____ Data section

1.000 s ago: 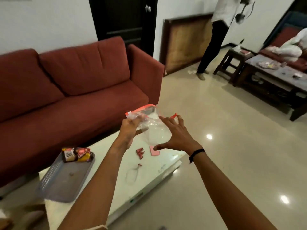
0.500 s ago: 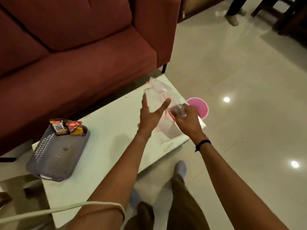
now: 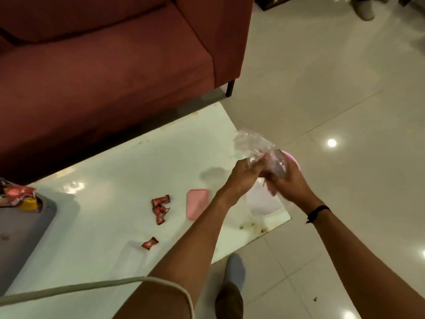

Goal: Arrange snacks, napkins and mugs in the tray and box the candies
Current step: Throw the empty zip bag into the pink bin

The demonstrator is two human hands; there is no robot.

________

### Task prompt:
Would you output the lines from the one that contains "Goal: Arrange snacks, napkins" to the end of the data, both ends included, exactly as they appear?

### Final answer:
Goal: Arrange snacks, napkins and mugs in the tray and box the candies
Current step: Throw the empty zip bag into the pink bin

The demonstrator is two human hands; there is no robot.

The requested output has now been given in full.